→ **Task prompt**
The listing below has to be output exactly as given, less its pictures.

* * * *

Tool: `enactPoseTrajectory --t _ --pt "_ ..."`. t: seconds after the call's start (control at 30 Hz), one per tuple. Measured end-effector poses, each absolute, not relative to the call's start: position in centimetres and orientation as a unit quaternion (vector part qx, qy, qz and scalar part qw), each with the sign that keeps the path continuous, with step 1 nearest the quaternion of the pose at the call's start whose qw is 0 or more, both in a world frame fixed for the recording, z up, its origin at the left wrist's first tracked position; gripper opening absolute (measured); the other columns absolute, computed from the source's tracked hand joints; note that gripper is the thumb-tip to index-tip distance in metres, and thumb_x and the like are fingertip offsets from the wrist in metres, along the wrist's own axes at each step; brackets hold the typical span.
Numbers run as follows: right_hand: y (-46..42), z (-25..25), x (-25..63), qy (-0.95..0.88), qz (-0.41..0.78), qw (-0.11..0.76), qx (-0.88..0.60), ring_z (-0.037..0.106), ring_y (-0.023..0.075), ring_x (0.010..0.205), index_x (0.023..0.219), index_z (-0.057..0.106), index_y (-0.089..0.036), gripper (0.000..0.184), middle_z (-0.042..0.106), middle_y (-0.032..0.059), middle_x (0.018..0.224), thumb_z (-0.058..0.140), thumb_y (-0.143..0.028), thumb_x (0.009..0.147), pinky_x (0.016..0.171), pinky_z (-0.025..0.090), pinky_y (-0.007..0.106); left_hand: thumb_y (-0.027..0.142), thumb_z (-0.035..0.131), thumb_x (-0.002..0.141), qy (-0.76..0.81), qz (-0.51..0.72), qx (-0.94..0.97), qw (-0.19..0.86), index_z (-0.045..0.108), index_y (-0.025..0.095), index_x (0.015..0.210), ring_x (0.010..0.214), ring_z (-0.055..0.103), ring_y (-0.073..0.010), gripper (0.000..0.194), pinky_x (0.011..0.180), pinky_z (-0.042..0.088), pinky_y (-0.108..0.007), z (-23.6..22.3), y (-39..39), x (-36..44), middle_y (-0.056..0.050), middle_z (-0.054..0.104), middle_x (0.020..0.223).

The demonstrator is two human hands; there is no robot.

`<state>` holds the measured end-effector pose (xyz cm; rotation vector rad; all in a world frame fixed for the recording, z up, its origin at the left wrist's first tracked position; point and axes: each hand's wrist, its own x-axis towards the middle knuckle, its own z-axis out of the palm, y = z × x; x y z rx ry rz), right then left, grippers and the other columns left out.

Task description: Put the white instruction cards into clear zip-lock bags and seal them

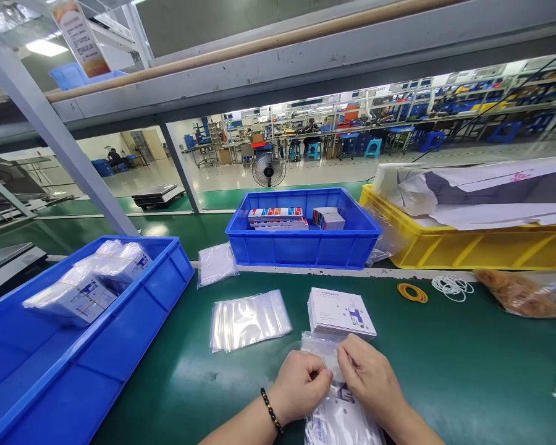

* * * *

→ **Exercise response**
Tool: `enactPoseTrajectory --t _ --pt "_ ..."`. t: seconds after the call's start (control at 30 Hz), one per tuple. Measured end-effector poses, each absolute, not relative to the call's start: position in centimetres and orientation as a unit quaternion (vector part qx, qy, qz and scalar part qw), each with the sign that keeps the path continuous, with step 1 nearest the quaternion of the pose at the call's start whose qw is 0 or more, both in a world frame fixed for the recording, z up, its origin at the left wrist's first tracked position; gripper opening absolute (measured); the other columns absolute, computed from the source's tracked hand joints; note that gripper is the thumb-tip to index-tip distance in metres, and thumb_x and the like are fingertip offsets from the wrist in metres, along the wrist's own axes at each step; brackets hold the typical span.
Numbers run as follows: right_hand: y (-46..42), z (-25..25), x (-25..63), qy (-0.95..0.88), qz (-0.41..0.78), qw (-0.11..0.76), qx (-0.88..0.60), ring_z (-0.037..0.106), ring_y (-0.023..0.075), ring_x (0.010..0.205), index_x (0.023..0.219), index_z (-0.057..0.106), index_y (-0.089..0.036), gripper (0.000..0.184), middle_z (-0.042..0.106), middle_y (-0.032..0.059), middle_x (0.018..0.224), thumb_z (-0.058..0.140), thumb_y (-0.143..0.028), thumb_x (0.009..0.147), pinky_x (0.016..0.171), pinky_z (-0.025..0.090), pinky_y (-0.007..0.106); left_hand: thumb_y (-0.027..0.142), thumb_z (-0.035..0.131), thumb_x (-0.002..0.141), qy (-0.76..0.81), qz (-0.51..0.72), qx (-0.94..0.97), qw (-0.19..0.86), index_z (-0.045..0.108), index_y (-0.025..0.095), index_x (0.015..0.210), ring_x (0.010..0.214), ring_z (-0.055..0.103), ring_y (-0.073..0.010), gripper (0.000..0.194), pinky_x (0.011..0.180), pinky_z (-0.042..0.088), pinky_y (-0.108..0.007), z (-23.6..22.3), y (-39..39), x (-36..44), middle_y (-0.056..0.050), middle_z (-0.054..0.104), middle_x (0.020..0.223).

The demonstrator is two human hands; there is no robot.

`<state>` holds the measured end-effector pose (xyz cm; rotation vector rad; all in a world frame fixed for the recording, z up, its origin at the left wrist's first tracked position; point and axes: each hand's wrist, its own x-axis towards the middle knuckle, its own z-axis out of the palm, y = z × x; x y z rx ry rz), right then left, grippers and the other columns left out.

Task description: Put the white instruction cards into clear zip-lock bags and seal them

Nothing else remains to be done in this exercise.